Automatically selecting a naive model to use as a benchmark#
forecast-tools provides a auto_naive
function that uses point-forecast cross validation to select the ‘best’ naive model to use as a benchmark.
The function tests all of the naive Forecast
methods.
This notebook covers how to use auto_naive
and also how to trouble shoot it use if there are conflicts between parameters.
Imports#
import sys
# if running in Google Colab install forecast-tools
if 'google.colab' in sys.modules:
!pip install forecast-tools
import numpy as np
from forecast_tools.datasets import load_emergency_dept
from forecast_tools.model_selection import auto_naive
help(auto_naive)
Help on function auto_naive in module forecast_tools.model_selection:
auto_naive(y_train, horizon=1, seasonal_period=1, min_train_size='auto', method='cv', step=1, window_size='auto', metric='mae')
Automatic selection of the 'best' naive benchmark on a 'single' series
The selection process uses out-of-sample cv performance.
By default auto_naive uses cross validation to estimate the mean
point forecast peformance of all naive methods. It selects the method
with the lowest point forecast metric on average.

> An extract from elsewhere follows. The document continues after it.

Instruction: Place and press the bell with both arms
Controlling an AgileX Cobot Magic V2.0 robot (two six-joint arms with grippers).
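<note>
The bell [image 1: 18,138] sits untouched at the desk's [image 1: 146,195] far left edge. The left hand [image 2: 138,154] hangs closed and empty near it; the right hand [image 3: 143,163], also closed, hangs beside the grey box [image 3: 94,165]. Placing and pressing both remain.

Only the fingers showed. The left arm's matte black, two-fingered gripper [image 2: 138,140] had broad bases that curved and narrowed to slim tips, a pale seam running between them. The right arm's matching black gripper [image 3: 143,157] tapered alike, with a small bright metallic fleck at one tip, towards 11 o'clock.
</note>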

If there is limited data for training a basic holdout sample could be
used.
Dev note: the plan is to update this to work with multiple series.

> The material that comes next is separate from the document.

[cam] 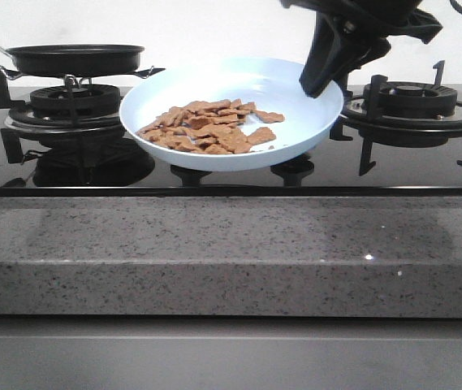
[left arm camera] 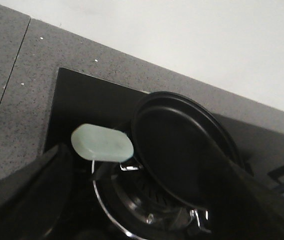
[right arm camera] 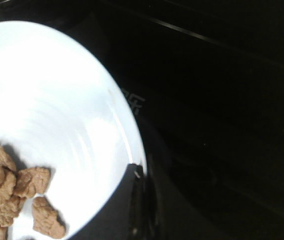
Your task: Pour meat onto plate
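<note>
On my front camera the right gripper (cam: 321, 81) comes down from above with its black fingers at the far right rim of the round, shallow, pale light-blue glossy plate (cam: 312, 122); the right wrist view shows a dark finger (right arm camera: 127, 200) lying over the plate's edge, so I read it as pinching the rim. The plate sits tilted above the black glass hob (cam: 425, 166), between the two burners, its right side held higher. The meat (cam: 210, 126), a loose pile of small flat reddish-brown pieces, lies inside the plate toward its lower left half. Through the left wrist camera I see the left gripper (left arm camera: 132, 210) with dark fingers spread wide on either side of the pale green handle (left arm camera: 102, 145) of the black frying pan (left arm camera: 181, 150), not closed on it. The pan rests on the left burner grate (cam: 72, 101), beside the speckled grey stone counter (cam: 231, 252).
</note>
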### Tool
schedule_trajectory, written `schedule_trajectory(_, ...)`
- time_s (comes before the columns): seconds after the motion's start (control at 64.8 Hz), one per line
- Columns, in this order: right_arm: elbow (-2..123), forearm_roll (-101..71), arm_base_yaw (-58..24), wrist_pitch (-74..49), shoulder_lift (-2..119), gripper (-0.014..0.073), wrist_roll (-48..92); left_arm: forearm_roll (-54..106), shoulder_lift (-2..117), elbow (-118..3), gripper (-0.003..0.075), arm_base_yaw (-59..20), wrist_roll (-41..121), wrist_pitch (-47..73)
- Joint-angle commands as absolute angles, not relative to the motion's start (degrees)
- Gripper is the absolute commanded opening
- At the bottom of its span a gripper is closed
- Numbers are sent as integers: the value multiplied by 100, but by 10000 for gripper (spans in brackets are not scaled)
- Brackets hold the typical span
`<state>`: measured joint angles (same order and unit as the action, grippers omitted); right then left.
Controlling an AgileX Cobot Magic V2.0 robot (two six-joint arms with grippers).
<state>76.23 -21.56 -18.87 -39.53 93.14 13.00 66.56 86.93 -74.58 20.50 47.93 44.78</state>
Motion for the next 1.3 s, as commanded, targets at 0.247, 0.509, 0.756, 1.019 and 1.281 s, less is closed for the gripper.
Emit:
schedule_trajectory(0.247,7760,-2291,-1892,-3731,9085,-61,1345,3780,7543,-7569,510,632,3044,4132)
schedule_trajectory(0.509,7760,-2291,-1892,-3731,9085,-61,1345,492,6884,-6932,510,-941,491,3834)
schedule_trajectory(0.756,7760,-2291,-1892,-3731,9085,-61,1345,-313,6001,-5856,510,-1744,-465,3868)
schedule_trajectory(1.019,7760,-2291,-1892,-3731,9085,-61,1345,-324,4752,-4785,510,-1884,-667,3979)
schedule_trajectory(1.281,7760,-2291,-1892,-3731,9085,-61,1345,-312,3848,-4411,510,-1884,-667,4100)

It would be best to use MASE for multiple series comparison.
Parameters:
----------
y_train: array-like
training data. typically in a pandas.Series, pandas.DataFrame
or numpy.ndarray format.
horizon: int, optional (default=1)
Forecast horizon.
seasonal_period: int, optional (default=1)
Frequency of the data. E.g. 7 for weekly pattern, 12 for monthly
365 for daily.
min_train_size: int or str, optional (default='auto')
The size of the initial training set (if method=='ro' or 'sw').
If 'auto' then then min_train_size is set to len(y_train) // 3
If main_train_size='auto' and method='holdout' then
min_train_size = len(y_train) - horizon.
method: str, optional (default='cv')
out of sample selection method.
'ro' - rolling forecast origin
'sw' - sliding window
'cv' - scores from both ro and sw
'holdout' - single train/test split
Methods'ro' and 'sw' are similar, however, sw has a fixed
window_size and drops older data from training.
step: int, optional (default=1)
The stride/step of the cross-validation. I.e. the number
of observations to move forward between folds.
window_size: str or int, optional (default='auto')
The window_size if using sliding window cross validation
When 'auto' and method='sw' then
window_size=len(y_train) // 3
metric: str, optional (default='mae')
The metric to measure out of sample accuracy.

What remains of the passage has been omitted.